## ACTIVITY
What follows is a set of records, each of which is to be written out exactly.

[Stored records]

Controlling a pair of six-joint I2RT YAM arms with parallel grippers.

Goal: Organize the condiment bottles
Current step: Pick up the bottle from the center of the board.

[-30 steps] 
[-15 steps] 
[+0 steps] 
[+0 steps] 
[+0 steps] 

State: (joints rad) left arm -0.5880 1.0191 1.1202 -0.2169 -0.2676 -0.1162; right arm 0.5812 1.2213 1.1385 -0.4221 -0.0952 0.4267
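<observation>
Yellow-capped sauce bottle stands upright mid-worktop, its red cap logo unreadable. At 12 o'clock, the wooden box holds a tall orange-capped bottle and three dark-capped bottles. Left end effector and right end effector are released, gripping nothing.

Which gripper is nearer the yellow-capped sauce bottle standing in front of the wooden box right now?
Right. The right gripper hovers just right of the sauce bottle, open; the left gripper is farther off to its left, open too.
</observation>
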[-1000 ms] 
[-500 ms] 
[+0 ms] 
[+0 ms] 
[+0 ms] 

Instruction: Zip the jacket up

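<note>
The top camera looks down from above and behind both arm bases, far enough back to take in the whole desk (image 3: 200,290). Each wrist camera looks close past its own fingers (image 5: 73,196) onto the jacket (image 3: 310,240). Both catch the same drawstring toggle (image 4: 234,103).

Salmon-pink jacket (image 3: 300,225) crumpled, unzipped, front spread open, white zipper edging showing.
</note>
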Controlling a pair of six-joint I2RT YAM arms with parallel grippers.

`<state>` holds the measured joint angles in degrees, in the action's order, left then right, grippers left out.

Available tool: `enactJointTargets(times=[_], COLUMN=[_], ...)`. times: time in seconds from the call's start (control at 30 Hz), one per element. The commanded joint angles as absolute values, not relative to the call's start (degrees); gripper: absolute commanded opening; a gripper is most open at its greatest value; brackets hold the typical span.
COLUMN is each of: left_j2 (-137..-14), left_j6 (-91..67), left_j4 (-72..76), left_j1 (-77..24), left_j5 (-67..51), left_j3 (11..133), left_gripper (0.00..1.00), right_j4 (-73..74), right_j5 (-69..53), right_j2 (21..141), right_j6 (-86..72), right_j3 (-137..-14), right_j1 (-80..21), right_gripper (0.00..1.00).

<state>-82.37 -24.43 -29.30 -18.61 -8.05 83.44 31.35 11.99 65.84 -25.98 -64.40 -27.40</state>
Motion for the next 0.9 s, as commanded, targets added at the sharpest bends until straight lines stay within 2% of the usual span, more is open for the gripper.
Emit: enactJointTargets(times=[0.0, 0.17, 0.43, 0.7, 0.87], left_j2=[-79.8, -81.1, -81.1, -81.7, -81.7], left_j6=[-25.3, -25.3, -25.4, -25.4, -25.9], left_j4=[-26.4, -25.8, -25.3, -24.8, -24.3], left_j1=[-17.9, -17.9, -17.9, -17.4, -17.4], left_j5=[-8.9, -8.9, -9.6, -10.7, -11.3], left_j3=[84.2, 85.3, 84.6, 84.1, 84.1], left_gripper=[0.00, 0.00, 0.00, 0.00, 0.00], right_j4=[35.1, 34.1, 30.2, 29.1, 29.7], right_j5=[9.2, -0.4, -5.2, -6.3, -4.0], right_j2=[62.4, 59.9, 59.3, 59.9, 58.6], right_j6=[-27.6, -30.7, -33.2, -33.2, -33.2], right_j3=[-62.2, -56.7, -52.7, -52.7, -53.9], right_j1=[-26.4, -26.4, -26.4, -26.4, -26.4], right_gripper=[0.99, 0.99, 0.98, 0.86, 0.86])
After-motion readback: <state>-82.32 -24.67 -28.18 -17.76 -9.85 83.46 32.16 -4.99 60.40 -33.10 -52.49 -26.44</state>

## OUTPUT
Controlling a pair of six-joint I2RT YAM arms with parallel grippers.

Goal: Organize the condiment bottles
Current step: Pick up the bottle from the center of the board.

[-30 steps] 
[-15 steps] 
[+0 steps] 
[+0 steps] 
[+0 steps] 

State: (joints rad) left arm -0.5880 1.0191 1.1202 -0.2169 -0.2676 -0.1162; right arm 0.5812 1.2213 1.1385 -0.4221 -0.0952 0.4267
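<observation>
Yellow-capped sauce bottle stands upright mid-worktop, its red cap logo unreadable. At 12 o'clock, the wooden box holds a tall orange-capped bottle and three dark-capped bottles. Left end effector and right end effector are released, gripping nothing.

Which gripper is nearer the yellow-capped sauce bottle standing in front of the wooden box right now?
Right. The right gripper hovers just right of the sauce bottle, open; the left gripper is farther off to its left, open too.
</observation>
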[-1000 ms] 
[-500 ms] 
[+0 ms] 
[+0 ms] 
[+0 ms] 

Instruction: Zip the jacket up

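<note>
The top camera looks down from above and behind both arm bases, far enough back to take in the whole desk (image 3: 200,290). Each wrist camera looks close past its own fingers (image 5: 73,196) onto the jacket (image 3: 310,240). Both catch the same drawstring toggle (image 4: 234,103).

Salmon-pink jacket (image 3: 300,225) crumpled, unzipped, front spread open, white zipper edging showing.
</note>
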Controlling a pair of six-joint I2RT YAM arms with parallel grippers.

`<state>` holds the measured joint angles in degrees, in the action's order, left then right, grippers left out.

Available tool: `enactJointTargets(times=[_], COLUMN=[_], ...)`. times: time in seconds from the call's start (control at 30 Hz), one per element. The commanded joint angles as absolute values, not relative to the call's start (degrees); gripper: absolute commanded opening; a gripper is most open at its greatest value; brackets hold the typical span.
COLUMN is each of: left_j2 (-137..-14), left_j6 (-91..67), left_j4 (-72..76), left_j1 (-77..24), left_j5 (-67..51), left_j3 (11..133), left_gripper (0.00..1.00), right_j4 (-73..74), right_j5 (-69..53), right_j2 (21..141), right_j6 (-86..72), right_j3 (-137..-14), right_j1 (-80..21), right_gripper (0.00..1.00).

<state>-82.37 -24.43 -29.30 -18.61 -8.05 83.44 31.35 11.99 65.84 -25.98 -64.40 -27.40</state>
Motion for the next 0.9 s, as commanded, targets added at the sharpest bends until straight lines stay within 2% of the usual span, more is open for the gripper.
Emit: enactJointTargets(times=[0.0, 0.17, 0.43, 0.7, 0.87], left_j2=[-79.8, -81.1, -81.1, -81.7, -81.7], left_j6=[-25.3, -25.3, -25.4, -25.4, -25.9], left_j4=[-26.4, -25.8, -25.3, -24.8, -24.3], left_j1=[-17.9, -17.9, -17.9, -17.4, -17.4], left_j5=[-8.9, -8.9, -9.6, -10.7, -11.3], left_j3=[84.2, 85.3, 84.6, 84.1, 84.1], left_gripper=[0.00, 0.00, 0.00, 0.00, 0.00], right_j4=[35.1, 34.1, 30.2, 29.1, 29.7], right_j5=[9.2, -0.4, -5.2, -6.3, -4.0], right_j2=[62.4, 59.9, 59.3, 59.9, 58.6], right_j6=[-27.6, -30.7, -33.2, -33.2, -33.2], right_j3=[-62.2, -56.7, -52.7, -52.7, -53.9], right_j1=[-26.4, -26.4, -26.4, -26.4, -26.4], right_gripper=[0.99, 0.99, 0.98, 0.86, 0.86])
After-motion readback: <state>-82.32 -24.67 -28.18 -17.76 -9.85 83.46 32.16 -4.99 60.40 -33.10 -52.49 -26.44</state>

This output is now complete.